“In the same way, let your light shine before others, so that they may see your good deeds and give glory to your Father in heaven.” — Matthew 5:16 (NRSV)
“And I will give you a new heart, and a new spirit I will put within you. And I will remove the heart of stone from your flesh and give you a heart of flesh.” — Ezekiel 36:26 (ESV)
So there’s an elephant here in the room. A reader asked about it a few days ago, and I said I would get to it. So here’s the elephant (an appropriate metaphor for the GOP, yes?)
Most Christians who vote for Trump are voting for him because of one issue: abortion. I have thought long and deep about this issue. My sweet husband would not be here if his 17-year-old-unmarried mother had not chosen, at great personal cost, to give him life and adoptive parents. On the other hand, I did not become a believer until I was in my forties–too late to prevent the abortion I had in my twenties. I know that I am forgiven for that sin, but it still does not wipe away the grief and sadness I feel today for that lost child. I understand the passion of those who are pro-life because I am too. I used to be a one-issue voter but not any longer.
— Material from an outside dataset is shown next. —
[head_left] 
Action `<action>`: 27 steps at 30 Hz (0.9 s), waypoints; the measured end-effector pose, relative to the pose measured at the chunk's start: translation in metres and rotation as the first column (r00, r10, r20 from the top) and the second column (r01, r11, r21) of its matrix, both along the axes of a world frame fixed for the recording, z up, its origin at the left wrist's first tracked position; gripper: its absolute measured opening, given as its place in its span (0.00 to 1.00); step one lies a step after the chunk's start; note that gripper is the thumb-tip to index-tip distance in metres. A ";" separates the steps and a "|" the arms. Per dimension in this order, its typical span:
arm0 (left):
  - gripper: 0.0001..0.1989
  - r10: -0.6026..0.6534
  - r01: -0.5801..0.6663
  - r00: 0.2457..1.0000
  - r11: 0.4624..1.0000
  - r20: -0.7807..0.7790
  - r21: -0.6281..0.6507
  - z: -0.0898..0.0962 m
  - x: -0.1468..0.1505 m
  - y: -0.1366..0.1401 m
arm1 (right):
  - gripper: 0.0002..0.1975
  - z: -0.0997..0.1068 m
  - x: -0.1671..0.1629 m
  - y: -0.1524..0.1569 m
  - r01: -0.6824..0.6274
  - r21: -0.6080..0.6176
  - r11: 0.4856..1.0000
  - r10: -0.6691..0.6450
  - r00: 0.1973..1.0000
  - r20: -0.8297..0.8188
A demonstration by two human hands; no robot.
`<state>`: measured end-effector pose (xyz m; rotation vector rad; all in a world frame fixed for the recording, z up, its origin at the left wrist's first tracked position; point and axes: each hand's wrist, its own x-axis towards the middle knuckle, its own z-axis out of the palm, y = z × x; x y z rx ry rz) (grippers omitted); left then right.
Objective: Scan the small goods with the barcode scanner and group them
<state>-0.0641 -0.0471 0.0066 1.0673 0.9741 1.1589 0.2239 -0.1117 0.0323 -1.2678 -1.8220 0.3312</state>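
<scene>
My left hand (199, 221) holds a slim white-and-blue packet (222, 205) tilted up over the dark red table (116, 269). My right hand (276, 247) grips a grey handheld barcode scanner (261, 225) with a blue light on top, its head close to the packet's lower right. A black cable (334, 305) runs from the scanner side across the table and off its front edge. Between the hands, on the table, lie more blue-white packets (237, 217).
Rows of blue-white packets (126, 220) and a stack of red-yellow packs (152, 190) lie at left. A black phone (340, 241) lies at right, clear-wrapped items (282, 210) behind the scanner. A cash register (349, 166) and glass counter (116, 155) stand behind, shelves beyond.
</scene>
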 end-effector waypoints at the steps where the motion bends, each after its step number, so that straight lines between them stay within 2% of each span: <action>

So here are some thoughts*:
- Abortion has been with us forever. Laws about it will not make it go away. Laws did not keep God’s people in the Old Testament from breaking them. What makes us think that our laws are any different?
- God’s laws are meant for believers. It is a sin for a believer to have an abortion, yes; but not everyone who lives in this country is a Christian who believes that God has made all life sacred. Can we force our laws and beliefs on them? What this really tells me is that we Christians have failed. God calls us to love people, to tell them about Jesus, and when they accept Him, God gives them a new spirit; they need to believe abortion is killing a child before it becomes a sin to them. It is actually easier for us to say, ‘Let’s make a law against it’ rather than try to witness Christ to them.
- Pro-life means more than protecting life in the womb. Pro-life means supporting families and not tearing them apart in immigration camps. Pro-life means supporting poor women who simply can’t afford to lose the job they just got and will have to give up because they are pregnant. Pro-life means being pro-people of color who live in the hard section of town. Pro-life means not ending health insurance plans for those who can’t afford it. Pro-life is against the death penalty and assault rifles. Pro-life means being supportive of mental health treatment and addiction programs, and prisoner re-training programs…Dr. Lodovico Balducci, an M.D., writes in his article, “Why I’m pro-life but not pro-Trump” why pro-life means more than the abortion debate:
Under our American brand of capitalism, human life has become a commercial good that can be disposed of when it ceases to serve the prevailing power. If you doubt that, look at the administration’s willingness to sacrifice the lives of the poor, the front-line workers and the aged during this pandemic to “open up the economy.”
- Can we overlook all the other “abominations” of this president’s policies and character in favor of one issue?
- Our founders and writers of the constitution guaranteed us freedom of religion. That means freedom for Christians, freedom for Jews, freedom for Muslims, freedom for Hindus, freedom for atheists… We cannot codify Christian moral laws as the absolute. We can do our best to follow those laws, and we should do our best to witness to others, so they also can live in the freedom of grace and truth that we have. But we cannot legislate Christian laws in a plural society. Instead of trying to force our Christian values on those who don’t believe (which makes us look like morality police) we should let our lights shine before others, so they can see our good deeds, and our joy, and want what we have… (See Matthew 5:16 above.)
- As Christians, we are not to judge unbelievers, only our brothers and sisters in Christ. For what have I to do with judging outsiders? Is it not those inside the church whom you are to judge? — 1 Corinthians 5:12 (ESV) That’s why we get called hypocrites all the time. If we spent more time loving people into the kingdom instead of judging their behaviors, the world might be knocking down our church doors to get in.
This post is longer than usual, and I hope that if you have even the smallest doubt about casting your vote for the current president — if you are that one-issue voter — then this will encourage you to look into his policies more closely. Stephanie Krider resigned her post as Executive Director of Ohio Right to Life because she could not support his reelection. She said, ” I can’t look at any of his behavior and see evidence of the Holy Spirit in his life. Nothing about his words or actions are kind or gentle or faithful or full of self-control.”
We aren’t to judge his actions by the same standards as ours because he obviously is not a believer. But we can sure as heck vote him out of office…
*These are my thoughts, and if you’ve read this far, I hope you can tell that I’ve struggled with this issue, and what I’ve written down is my humble attempt to get readers to think about it too. Just today I heard Republican pro-life former governor John Kasich say that he is voting for Joe Biden because at this moment in time we have to be Americans first. That Joe Biden is reasonable. He listens. He is good at reaching out to everyone. He just might be a peacemaker. And this country needs that now more than anything.